* Work to complete
Would you please repeat all of the data exactly, omitting the pictures?

Data shown: Begin

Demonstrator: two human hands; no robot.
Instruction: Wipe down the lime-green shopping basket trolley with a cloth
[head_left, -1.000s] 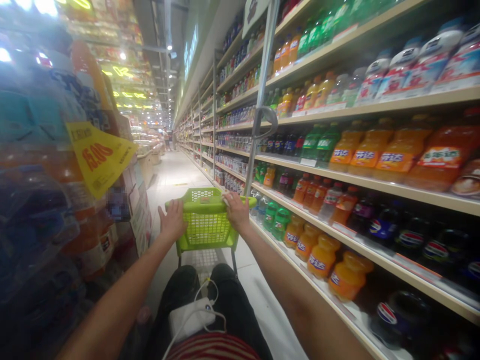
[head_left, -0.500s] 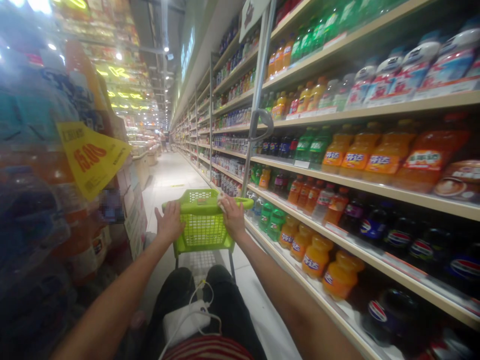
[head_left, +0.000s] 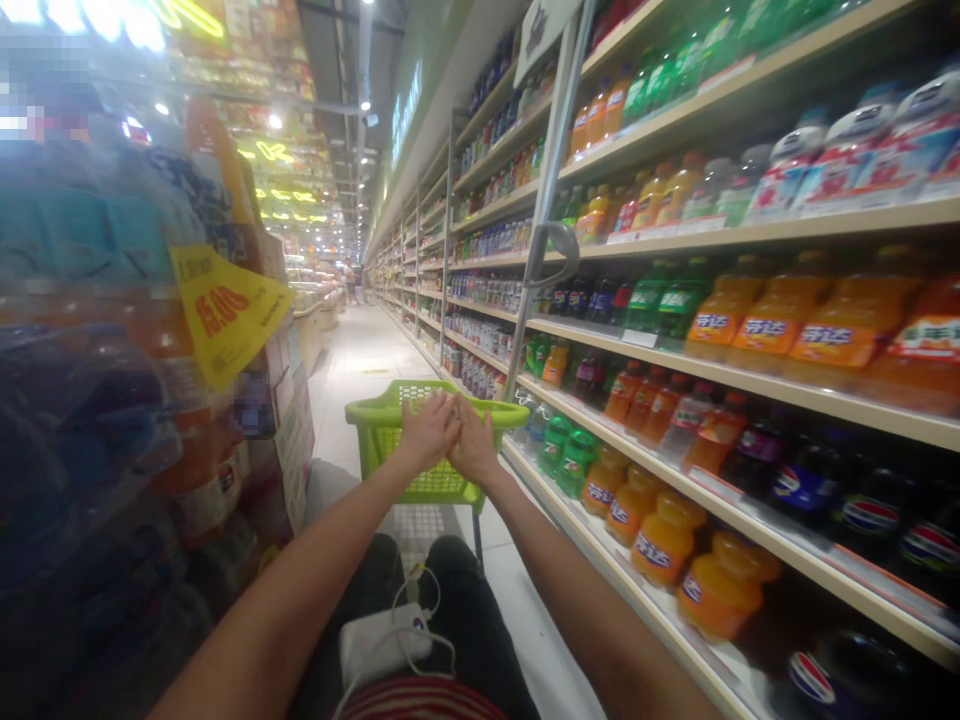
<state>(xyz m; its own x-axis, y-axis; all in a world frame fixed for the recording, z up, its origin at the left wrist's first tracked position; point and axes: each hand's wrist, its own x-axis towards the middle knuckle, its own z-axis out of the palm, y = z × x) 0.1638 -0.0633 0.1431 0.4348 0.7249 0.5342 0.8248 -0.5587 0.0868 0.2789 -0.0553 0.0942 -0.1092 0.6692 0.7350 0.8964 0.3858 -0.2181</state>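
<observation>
My left hand [head_left: 429, 432] and my right hand [head_left: 474, 442] meet over the handle of a green shopping cart [head_left: 375, 455]. Their fingers are closed and pressed together at the tips; whatever is between them is too small or hidden to name. The cart's green handle bar [head_left: 508, 414] runs out to the right of my hands. Below, a white power bank [head_left: 386, 640] with a white cable [head_left: 431, 590] hangs in front of my dark trousers.
Drink shelves [head_left: 585, 335] line the right side, holding orange soda bottles [head_left: 664, 540] and cola bottles. On the left rise shrink-wrapped bottle stacks [head_left: 67, 400] with a yellow price sign [head_left: 229, 310]. A tiled aisle floor [head_left: 360, 345] stretches ahead, a person [head_left: 350, 283] far off.
My left hand has left the handle's left side and moved right to meet my right hand. Earlier, a small white piece showed in my right hand. The view has turned slightly left.
</observation>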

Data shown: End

* Exercise response
Demonstrator: two human hands; no robot.
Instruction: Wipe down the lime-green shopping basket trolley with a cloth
[head_left, -1.000s] 
[head_left, -0.500s] 
[head_left, +0.000s] 
<state>(xyz m; its own x-axis, y-axis; all in a world frame fixed for the recording, z up, its origin at the left wrist's first tracked position; point and axes: each hand's wrist, its own x-axis towards the middle knuckle, its own z-axis out of the palm, y = z × x) 0.1638 -0.0633 0.1431 0.4348 0.7249 0.5342 0.8248 -0.5587 0.0868 0.2789 -0.0553 0.0942 -0.1092 0.6692 0.7350 0.8964 0.3858 -0.2181</state>
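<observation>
My left hand [head_left: 429, 432] and my right hand [head_left: 474, 442] meet over the handle of a green shopping cart [head_left: 375, 455]. Their fingers are closed and pressed together at the tips; whatever is between them is too small or hidden to name. The cart's green handle bar [head_left: 508, 414] runs out to the right of my hands. Below, a white power bank [head_left: 386, 640] with a white cable [head_left: 431, 590] hangs in front of my dark trousers.
Drink shelves [head_left: 585, 335] line the right side, holding orange soda bottles [head_left: 664, 540] and cola bottles. On the left rise shrink-wrapped bottle stacks [head_left: 67, 400] with a yellow price sign [head_left: 229, 310]. A tiled aisle floor [head_left: 360, 345] stretches ahead, a person [head_left: 350, 283] far off.
My left hand has left the handle's left side and moved right to meet my right hand. Earlier, a small white piece showed in my right hand. The view has turned slightly left.
</observation>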

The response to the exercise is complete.